The Tonawanda Reservation is also known as the Tonawanda Creek Reservation. Currently, it has more than a half dozen businesses located on Bloomingdale Road within the reservation. Several sell untaxed, low-price cigarettes and gasoline. Other businesses sell Seneca craft goods, groceries, and prepared food.



After various cultures of indigenous peoples succeeded each other in the Great Lakes area, in historic times, the five nations of the Iroquois coalesced. Before the mid-17th century, they had formed the Iroquois Confederacy. The Seneca were one of the Five Nations of the Haudenosaunee.

During the American Revolutionary War, most of the Iroquois sided with the British, as they hoped to end colonial encroachment. After the war, most of the Seneca and other Iroquois were forced to cede their land to the US. They migrated with Joseph Brant and other Iroquois tribes to Ontario, Canada.

Those who stayed in New York were assigned reservations. The Tonawanda Band of Seneca Indians split from the rest of the tribe in the 19th century to preserve their traditional practices, including selection of life chiefs by heritage. The Seneca of this reservation worked with self-taught anthropologist Lewis H. Morgan in mid century to teach him about the Iroquois kinship and social structures.

He published the results of his work in 1851 as The League of the Ho-de-no-sau-nee or Iroquois. His insights about the significance and details of kinship structure in Native American societies influenced much following anthropological and ethnological research. Much of the information was provided by his colleague and friend Ely S. Parker, a Seneca born on the reservation in 1828. Morgan dedicated his book to Parker and credited him with their joint research.

Over the years, the size of the reservation has been reduced by sales of land to surrounding communities.

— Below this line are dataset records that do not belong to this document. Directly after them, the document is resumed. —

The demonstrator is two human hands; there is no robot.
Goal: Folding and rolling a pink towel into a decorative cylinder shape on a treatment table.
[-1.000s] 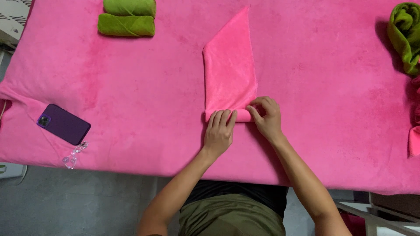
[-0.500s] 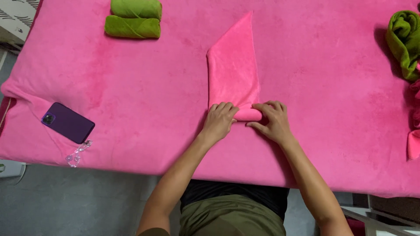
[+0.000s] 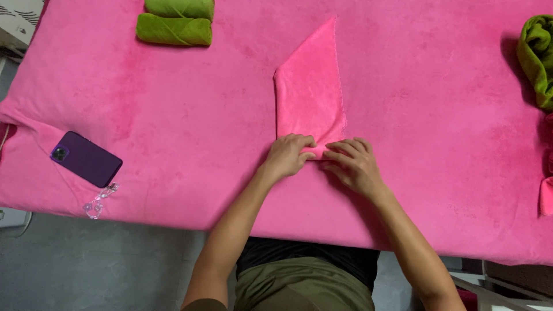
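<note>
On plush pink table (image 3: 144,115) — both hands (image 3: 322,158) rolling fleecy towel (image 3: 311,92)

You stand at what looks like a towel-folding station, home or laundry room, can't tell which. A table (image 3: 144,126) draped in pink plush cloth fills the view. Two rolled green towels (image 3: 175,20) lie at the far edge; a loose green towel (image 3: 536,57) sits bunched at the right. A purple phone (image 3: 86,158) rests near the left corner. Grey floor (image 3: 86,265) below.
</note>
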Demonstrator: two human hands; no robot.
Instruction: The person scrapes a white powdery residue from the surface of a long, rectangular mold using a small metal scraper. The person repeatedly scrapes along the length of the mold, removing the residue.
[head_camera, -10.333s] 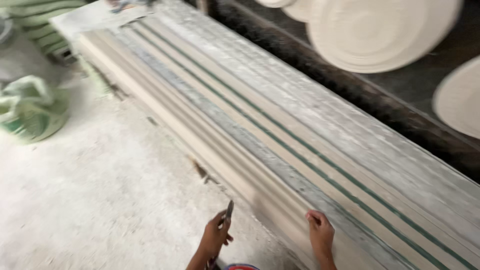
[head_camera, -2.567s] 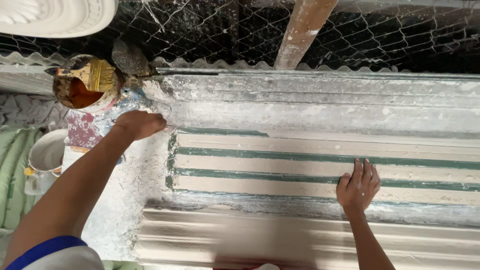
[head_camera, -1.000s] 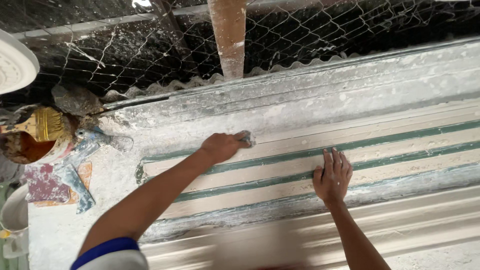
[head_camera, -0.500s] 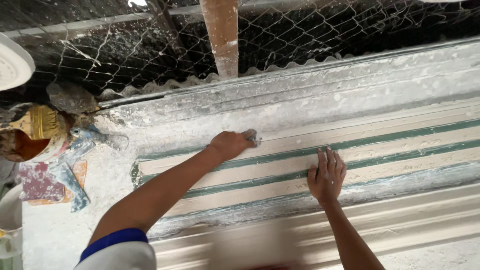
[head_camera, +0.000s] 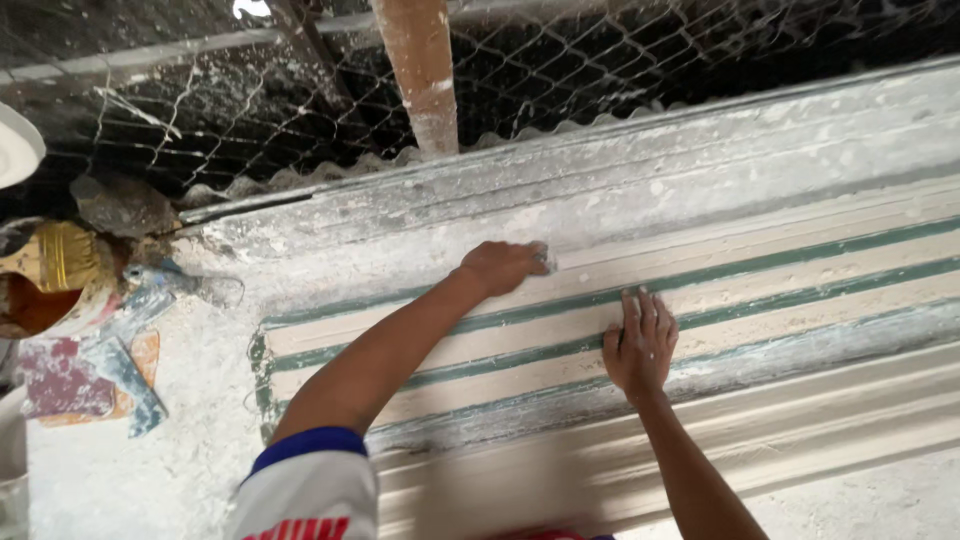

According to the United States Census Bureau, the part in Niagara County has a total area of 0.8 mi² (2.1 km²) and none of the area is covered with water. The Census Bureau reports the part of the reservation in Genesee County has a total area of 9.3mi² (24.0 km²). 9.2 mi² (23.8 km²) of it is land and 0.1 mi² (0.2 km²) of it (0.76%) is water. The Census Bureau reports the part in Erie County has a total area of 1.8 mi² (4.8 km²). None of the area is covered with water.